_TASK DESCRIPTION:_
This exercise asks for a copy of each line in the records below with the word "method" in it.

_DATA RECORDS:_
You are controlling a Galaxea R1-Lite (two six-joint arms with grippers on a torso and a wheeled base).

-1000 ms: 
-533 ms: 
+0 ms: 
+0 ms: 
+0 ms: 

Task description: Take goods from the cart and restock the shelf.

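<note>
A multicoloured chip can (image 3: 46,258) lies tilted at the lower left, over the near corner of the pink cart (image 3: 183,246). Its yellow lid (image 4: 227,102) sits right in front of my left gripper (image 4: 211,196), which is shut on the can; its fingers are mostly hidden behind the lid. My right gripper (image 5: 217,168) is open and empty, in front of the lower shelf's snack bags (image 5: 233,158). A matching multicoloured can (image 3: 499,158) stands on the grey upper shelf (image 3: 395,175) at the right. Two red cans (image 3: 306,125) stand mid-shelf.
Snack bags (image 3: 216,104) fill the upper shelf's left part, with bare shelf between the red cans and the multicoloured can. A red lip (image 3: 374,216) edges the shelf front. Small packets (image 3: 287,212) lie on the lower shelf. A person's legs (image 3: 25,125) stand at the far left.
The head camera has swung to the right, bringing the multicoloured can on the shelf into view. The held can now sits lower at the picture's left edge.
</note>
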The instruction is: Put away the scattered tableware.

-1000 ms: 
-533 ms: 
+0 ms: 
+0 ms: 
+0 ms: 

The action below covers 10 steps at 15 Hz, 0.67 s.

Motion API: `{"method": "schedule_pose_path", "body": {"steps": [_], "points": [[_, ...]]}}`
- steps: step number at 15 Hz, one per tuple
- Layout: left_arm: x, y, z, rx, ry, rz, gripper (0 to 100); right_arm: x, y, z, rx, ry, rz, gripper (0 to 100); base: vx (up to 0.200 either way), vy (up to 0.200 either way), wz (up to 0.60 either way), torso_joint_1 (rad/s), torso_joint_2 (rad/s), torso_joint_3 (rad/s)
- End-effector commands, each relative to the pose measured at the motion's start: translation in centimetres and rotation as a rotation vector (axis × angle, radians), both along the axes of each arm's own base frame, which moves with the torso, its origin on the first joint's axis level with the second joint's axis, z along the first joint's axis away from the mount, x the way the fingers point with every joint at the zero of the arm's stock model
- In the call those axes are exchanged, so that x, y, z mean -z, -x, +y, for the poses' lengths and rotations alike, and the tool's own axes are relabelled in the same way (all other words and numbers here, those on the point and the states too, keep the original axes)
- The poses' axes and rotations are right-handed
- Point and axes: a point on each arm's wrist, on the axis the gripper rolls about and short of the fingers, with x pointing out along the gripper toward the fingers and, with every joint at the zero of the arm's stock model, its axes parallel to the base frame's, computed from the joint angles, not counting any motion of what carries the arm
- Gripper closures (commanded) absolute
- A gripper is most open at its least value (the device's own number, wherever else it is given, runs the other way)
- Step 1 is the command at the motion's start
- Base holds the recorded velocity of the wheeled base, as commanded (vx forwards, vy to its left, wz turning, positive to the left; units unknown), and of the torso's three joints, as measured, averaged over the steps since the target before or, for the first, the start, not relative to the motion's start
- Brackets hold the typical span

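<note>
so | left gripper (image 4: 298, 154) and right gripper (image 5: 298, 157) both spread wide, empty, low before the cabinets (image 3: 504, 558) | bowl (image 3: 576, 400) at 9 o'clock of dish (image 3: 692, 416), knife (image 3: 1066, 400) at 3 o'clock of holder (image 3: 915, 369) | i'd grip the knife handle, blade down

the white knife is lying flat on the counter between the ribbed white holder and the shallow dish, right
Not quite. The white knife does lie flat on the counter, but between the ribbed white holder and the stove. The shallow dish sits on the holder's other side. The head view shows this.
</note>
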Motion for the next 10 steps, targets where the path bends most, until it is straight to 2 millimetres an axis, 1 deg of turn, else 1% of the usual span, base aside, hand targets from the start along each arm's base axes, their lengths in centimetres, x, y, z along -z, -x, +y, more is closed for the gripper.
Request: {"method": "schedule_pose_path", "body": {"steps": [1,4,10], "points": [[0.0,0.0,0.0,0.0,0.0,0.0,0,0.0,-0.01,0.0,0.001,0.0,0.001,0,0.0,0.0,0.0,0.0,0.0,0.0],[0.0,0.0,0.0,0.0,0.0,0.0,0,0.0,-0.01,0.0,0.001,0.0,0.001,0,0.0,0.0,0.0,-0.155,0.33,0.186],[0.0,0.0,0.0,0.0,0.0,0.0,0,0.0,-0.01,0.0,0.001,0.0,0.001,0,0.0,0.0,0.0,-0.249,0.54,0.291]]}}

_ANSWER FOR THE TASK:_
Motion API: `{"method": "schedule_pose_path", "body": {"steps": [_], "points": [[_, ...]]}}`
Request: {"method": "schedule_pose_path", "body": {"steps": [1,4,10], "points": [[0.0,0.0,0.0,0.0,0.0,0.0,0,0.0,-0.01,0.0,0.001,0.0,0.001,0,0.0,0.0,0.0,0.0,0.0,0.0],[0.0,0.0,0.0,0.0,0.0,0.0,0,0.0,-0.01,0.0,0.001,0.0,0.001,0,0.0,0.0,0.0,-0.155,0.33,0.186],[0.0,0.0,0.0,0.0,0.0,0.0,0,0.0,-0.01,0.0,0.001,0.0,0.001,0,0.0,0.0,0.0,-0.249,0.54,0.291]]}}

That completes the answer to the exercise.